### Goal of the exercise
Return the complete listing without omission.

### Source data

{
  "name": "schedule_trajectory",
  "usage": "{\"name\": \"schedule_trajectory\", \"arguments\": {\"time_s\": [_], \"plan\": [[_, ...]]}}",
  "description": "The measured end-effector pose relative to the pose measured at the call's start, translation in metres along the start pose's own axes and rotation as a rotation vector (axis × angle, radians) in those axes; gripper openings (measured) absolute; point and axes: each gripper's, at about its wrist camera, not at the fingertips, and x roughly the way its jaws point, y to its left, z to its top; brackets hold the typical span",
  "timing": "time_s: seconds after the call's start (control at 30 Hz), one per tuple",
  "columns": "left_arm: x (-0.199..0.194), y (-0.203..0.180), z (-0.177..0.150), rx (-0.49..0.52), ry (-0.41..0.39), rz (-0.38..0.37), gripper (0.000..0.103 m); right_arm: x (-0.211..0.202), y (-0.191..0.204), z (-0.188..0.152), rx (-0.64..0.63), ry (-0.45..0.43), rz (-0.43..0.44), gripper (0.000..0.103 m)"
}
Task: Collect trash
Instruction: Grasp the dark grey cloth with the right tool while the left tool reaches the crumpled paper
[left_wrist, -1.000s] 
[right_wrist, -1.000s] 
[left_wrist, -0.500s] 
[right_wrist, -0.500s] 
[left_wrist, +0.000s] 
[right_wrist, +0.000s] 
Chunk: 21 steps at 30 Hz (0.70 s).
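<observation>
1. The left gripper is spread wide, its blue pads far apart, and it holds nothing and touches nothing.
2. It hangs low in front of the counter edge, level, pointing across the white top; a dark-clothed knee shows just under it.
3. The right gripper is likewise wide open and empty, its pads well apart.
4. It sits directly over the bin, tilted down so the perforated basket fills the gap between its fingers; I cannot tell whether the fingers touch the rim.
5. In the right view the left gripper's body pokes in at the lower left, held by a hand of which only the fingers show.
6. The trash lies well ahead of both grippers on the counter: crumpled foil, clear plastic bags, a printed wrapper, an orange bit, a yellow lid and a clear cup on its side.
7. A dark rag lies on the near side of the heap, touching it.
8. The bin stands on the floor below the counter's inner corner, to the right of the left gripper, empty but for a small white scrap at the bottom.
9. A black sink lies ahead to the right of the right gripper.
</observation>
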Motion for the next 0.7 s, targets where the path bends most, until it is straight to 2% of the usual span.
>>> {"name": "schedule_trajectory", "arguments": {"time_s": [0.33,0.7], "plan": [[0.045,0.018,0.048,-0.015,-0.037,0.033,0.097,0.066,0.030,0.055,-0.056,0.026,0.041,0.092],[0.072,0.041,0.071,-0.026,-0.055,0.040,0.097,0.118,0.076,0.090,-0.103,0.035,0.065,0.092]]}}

### Output below
{
  "name": "schedule_trajectory",
  "usage": "{\"name\": \"schedule_trajectory\", \"arguments\": {\"time_s\": [_], \"plan\": [[_, ...]]}}",
  "description": "The measured end-effector pose relative to the pose measured at the call's start, translation in metres along the start pose's own axes and rotation as a rotation vector (axis × angle, radians) in those axes; gripper openings (measured) absolute; point and axes: each gripper's, at about its wrist camera, not at the fingertips, and x roughly the way its jaws point, y to its left, z to its top; brackets hold the typical span",
  "timing": "time_s: seconds after the call's start (control at 30 Hz), one per tuple",
  "columns": "left_arm: x (-0.199..0.194), y (-0.203..0.180), z (-0.177..0.150), rx (-0.49..0.52), ry (-0.41..0.39), rz (-0.38..0.37), gripper (0.000..0.103 m); right_arm: x (-0.211..0.202), y (-0.191..0.204), z (-0.188..0.152), rx (-0.64..0.63), ry (-0.45..0.43), rz (-0.43..0.44), gripper (0.000..0.103 m)"
}
Task: Collect trash
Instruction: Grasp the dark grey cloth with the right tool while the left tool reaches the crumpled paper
[left_wrist, -1.000s] 
[right_wrist, -1.000s] 
[left_wrist, -0.500s] 
[right_wrist, -0.500s] 
[left_wrist, +0.000s] 
[right_wrist, +0.000s] 
Chunk: 21 steps at 30 Hz (0.70 s).
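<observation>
1. The left gripper is spread wide, its blue pads far apart, and it holds nothing and touches nothing.
2. It hangs low in front of the counter edge, level, pointing across the white top; a dark-clothed knee shows just under it.
3. The right gripper is likewise wide open and empty, its pads well apart.
4. It sits directly over the bin, tilted down so the perforated basket fills the gap between its fingers; I cannot tell whether the fingers touch the rim.
5. In the right view the left gripper's body pokes in at the lower left, held by a hand of which only the fingers show.
6. The trash lies well ahead of both grippers on the counter: crumpled foil, clear plastic bags, a printed wrapper, an orange bit, a yellow lid and a clear cup on its side.
7. A dark rag lies on the near side of the heap, touching it.
8. The bin stands on the floor below the counter's inner corner, to the right of the left gripper, empty but for a small white scrap at the bottom.
9. A black sink lies ahead to the right of the right gripper.
</observation>
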Motion for the next 0.7 s, targets where the path bends most, until it is straight to 2% of the usual span.
>>> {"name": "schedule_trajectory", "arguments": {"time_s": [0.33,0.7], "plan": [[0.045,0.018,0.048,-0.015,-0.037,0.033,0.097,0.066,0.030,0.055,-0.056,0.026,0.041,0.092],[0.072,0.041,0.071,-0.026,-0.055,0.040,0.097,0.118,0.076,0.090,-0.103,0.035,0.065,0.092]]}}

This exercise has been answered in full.